### [ASSIGNED TASK]
Lines in the listing below that include the word "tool" need to be copied.

*** EXERCISE DATA ***

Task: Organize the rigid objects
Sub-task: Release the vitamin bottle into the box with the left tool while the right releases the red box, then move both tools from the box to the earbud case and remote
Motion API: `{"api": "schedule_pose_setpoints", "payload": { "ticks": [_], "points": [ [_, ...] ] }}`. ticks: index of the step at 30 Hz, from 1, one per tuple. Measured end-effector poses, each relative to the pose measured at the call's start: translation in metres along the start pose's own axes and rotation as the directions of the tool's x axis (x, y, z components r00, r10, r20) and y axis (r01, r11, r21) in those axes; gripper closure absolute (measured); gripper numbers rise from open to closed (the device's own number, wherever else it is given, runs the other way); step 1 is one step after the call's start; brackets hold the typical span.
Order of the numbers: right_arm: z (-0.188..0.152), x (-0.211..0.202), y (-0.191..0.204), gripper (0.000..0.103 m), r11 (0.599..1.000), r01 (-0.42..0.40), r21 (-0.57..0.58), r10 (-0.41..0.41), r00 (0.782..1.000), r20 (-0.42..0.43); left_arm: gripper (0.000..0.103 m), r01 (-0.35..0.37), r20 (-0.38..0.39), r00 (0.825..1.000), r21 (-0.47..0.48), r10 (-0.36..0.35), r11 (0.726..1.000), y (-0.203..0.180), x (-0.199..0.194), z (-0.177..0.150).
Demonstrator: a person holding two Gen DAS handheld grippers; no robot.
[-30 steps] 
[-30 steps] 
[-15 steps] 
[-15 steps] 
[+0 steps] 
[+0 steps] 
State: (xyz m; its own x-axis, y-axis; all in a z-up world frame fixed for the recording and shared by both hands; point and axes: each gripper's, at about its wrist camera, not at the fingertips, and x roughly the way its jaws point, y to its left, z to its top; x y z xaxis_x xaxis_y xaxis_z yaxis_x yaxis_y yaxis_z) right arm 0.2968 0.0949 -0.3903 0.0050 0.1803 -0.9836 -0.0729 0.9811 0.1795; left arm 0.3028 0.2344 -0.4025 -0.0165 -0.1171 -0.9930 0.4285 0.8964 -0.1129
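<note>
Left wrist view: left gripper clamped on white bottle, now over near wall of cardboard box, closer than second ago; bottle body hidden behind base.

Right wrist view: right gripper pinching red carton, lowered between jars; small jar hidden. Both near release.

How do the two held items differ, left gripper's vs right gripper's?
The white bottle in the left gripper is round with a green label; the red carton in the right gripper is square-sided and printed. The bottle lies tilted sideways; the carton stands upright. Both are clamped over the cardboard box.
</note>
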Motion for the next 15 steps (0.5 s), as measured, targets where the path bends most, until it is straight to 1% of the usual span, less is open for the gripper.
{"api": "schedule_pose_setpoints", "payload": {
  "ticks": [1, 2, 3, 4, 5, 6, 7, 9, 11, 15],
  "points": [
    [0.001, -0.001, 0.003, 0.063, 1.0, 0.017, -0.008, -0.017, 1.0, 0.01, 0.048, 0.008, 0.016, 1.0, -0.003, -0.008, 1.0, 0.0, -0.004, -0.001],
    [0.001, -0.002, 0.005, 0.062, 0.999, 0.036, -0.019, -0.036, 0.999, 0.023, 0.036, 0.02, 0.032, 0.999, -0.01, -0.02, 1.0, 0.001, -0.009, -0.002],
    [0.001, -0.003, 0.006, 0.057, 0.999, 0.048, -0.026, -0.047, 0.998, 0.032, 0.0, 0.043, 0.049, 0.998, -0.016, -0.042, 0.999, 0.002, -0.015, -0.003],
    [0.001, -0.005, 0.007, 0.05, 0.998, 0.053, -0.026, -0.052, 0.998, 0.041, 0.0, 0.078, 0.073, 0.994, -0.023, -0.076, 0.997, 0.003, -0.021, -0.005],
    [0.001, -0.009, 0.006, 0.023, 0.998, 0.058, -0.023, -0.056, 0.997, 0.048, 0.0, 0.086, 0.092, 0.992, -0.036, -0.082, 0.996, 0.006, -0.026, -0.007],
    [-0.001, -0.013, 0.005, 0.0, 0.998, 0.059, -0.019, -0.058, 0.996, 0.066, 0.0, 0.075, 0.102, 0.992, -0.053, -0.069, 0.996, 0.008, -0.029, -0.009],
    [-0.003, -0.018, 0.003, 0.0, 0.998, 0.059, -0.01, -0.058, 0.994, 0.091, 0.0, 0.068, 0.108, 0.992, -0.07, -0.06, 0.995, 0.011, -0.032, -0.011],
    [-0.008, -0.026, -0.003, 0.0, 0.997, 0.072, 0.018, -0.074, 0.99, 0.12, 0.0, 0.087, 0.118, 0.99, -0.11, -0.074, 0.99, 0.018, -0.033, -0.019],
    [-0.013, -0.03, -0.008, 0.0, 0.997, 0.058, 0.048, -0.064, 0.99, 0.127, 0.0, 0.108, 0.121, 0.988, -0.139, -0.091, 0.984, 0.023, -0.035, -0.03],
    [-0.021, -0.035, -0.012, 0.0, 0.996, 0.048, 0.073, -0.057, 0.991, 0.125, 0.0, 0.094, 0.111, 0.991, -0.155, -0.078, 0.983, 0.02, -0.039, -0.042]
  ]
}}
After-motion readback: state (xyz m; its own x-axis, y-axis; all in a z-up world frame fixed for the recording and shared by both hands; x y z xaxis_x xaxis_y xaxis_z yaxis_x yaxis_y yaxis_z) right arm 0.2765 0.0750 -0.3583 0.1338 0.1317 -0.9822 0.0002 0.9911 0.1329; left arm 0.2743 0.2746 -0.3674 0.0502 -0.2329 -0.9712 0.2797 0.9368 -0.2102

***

### [ANSWER]
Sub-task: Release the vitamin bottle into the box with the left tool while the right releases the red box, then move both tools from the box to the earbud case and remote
Motion API: `{"api": "schedule_pose_setpoints", "payload": { "ticks": [_], "points": [ [_, ...] ] }}`. ticks: index of the step at 30 Hz, from 1, one per tuple. Measured end-effector poses, each relative to the pose measured at the call's start: translation in metres along the start pose's own axes and rotation as the directions of the tool's x axis (x, y, z components r00, r10, r20) and y axis (r01, r11, r21) in those axes; gripper closure absolute (measured); gripper numbers rise from open to closed (the device's own number, wherever else it is given, runs the other way); step 1 is one step after the call's start; brackets hold the typical span.

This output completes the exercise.